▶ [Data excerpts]
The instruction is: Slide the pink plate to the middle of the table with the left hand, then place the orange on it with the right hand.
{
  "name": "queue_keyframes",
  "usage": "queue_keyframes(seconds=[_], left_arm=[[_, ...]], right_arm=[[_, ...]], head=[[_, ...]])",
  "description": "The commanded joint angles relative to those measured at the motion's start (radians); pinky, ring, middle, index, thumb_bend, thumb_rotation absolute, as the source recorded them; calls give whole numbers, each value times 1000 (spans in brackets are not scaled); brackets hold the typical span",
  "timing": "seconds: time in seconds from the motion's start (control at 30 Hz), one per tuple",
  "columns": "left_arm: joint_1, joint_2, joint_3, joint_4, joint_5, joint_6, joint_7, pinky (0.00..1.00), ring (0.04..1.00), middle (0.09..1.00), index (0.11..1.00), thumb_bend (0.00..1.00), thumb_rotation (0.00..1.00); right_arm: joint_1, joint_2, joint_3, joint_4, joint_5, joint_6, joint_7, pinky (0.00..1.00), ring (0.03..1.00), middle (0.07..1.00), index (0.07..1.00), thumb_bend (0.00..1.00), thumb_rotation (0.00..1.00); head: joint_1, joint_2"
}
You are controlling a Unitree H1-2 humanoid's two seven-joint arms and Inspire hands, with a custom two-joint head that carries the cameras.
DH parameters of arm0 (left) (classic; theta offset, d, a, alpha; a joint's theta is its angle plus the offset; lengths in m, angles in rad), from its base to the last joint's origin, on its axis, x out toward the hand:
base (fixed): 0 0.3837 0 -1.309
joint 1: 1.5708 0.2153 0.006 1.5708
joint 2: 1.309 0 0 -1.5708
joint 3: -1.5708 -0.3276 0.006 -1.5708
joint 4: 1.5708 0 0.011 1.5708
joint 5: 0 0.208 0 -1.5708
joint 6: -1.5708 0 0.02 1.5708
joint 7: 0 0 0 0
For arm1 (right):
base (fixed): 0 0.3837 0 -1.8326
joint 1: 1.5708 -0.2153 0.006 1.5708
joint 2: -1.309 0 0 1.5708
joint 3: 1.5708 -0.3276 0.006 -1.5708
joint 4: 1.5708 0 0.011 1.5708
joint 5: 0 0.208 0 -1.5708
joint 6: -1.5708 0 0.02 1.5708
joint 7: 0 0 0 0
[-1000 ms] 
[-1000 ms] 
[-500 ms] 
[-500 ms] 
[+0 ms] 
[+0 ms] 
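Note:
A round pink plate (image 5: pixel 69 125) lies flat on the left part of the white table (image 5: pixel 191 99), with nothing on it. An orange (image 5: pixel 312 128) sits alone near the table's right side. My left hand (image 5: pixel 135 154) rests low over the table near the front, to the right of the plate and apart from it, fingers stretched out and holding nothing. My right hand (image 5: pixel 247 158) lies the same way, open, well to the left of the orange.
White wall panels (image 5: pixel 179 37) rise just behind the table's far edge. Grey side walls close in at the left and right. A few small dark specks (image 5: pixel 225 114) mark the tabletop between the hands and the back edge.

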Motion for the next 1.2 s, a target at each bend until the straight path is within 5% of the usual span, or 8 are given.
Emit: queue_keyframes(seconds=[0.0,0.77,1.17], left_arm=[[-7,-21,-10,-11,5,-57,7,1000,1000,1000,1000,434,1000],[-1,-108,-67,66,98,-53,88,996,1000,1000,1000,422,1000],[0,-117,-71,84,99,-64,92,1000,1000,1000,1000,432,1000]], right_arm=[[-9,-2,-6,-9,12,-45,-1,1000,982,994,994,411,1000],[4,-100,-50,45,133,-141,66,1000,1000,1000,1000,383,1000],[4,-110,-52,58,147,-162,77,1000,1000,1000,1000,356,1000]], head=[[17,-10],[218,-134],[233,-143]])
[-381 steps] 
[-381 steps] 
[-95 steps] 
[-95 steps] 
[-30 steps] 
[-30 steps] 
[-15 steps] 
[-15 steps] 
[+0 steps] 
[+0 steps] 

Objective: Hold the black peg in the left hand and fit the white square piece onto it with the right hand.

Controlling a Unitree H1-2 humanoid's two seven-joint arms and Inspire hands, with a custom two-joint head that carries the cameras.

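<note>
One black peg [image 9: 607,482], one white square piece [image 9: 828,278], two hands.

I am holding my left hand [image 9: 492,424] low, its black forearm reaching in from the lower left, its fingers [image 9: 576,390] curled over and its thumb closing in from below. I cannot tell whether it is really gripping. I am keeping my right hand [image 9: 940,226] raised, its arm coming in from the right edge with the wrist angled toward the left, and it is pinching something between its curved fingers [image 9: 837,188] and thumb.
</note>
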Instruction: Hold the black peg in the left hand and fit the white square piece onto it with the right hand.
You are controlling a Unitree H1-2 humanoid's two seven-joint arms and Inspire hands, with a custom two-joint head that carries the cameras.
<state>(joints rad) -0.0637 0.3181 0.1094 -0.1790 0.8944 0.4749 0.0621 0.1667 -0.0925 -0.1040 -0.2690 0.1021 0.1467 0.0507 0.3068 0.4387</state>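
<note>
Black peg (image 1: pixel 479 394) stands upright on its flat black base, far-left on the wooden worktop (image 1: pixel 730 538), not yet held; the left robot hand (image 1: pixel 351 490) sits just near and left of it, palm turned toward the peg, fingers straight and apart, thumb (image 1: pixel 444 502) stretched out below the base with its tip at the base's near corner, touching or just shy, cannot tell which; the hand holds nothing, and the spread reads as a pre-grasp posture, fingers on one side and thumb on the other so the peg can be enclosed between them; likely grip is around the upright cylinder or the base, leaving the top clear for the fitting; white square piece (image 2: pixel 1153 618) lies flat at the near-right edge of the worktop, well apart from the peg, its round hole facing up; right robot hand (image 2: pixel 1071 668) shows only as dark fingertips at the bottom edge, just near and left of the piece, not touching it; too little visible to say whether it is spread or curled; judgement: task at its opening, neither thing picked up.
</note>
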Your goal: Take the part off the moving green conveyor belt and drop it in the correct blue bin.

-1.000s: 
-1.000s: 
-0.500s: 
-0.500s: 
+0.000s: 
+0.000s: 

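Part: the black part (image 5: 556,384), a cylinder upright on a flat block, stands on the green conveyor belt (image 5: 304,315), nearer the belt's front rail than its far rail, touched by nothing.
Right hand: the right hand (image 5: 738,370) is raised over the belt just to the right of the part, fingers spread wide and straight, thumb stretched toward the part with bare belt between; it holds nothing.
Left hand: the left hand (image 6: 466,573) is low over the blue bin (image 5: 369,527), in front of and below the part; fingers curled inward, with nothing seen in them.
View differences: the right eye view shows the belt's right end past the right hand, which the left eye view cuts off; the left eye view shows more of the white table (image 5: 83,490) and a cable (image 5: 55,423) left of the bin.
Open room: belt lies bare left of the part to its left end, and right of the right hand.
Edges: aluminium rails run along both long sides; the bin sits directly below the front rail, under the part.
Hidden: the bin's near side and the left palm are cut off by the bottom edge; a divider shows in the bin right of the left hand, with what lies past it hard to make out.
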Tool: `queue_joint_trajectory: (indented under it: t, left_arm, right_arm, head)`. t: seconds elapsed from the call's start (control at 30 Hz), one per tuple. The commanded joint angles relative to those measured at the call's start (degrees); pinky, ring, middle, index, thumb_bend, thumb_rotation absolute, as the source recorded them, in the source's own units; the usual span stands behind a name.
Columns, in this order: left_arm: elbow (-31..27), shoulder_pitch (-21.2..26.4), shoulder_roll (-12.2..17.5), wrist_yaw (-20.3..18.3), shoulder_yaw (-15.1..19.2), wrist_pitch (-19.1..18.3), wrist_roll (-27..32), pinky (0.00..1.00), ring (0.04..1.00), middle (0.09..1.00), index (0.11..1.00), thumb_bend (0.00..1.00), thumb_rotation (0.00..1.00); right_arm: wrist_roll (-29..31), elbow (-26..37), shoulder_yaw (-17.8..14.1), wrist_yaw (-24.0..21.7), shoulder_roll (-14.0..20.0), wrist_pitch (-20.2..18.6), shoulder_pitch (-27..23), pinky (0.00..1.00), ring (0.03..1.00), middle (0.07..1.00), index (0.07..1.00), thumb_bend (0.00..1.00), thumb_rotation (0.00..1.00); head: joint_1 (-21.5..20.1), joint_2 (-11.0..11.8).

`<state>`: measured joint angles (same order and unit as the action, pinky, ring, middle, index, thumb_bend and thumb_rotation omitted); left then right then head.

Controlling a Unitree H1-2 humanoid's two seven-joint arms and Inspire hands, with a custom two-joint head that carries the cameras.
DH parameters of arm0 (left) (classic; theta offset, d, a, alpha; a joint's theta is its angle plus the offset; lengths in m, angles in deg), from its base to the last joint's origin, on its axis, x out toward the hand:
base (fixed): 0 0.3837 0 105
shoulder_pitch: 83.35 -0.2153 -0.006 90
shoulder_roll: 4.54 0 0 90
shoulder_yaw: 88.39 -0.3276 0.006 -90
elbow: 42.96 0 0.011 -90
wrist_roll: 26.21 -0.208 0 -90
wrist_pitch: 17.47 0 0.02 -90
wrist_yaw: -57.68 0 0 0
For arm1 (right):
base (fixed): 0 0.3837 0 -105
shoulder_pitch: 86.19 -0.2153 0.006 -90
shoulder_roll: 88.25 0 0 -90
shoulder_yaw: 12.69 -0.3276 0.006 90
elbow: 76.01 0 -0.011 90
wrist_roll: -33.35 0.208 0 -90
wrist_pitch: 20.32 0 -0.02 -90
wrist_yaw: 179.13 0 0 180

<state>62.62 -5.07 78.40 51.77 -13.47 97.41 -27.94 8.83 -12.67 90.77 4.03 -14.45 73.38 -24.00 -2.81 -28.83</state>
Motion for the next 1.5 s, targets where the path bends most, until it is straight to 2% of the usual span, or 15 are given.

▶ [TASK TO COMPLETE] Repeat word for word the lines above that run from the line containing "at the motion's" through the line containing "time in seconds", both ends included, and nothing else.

▶ [ANSWER BOX]
  "description": "The commanded joint angles relative to those measured at the motion's start (radians); pinky, ring, middle, index, thumb_bend, thumb_rotation absolute, as the source recorded them; calls give whole numbers, each value times 1000 (spans in brackets are not scaled); brackets hold the typical span",
  "timing": "seconds: time in seconds from the motion's start (control at 30 Hz), one per tuple",

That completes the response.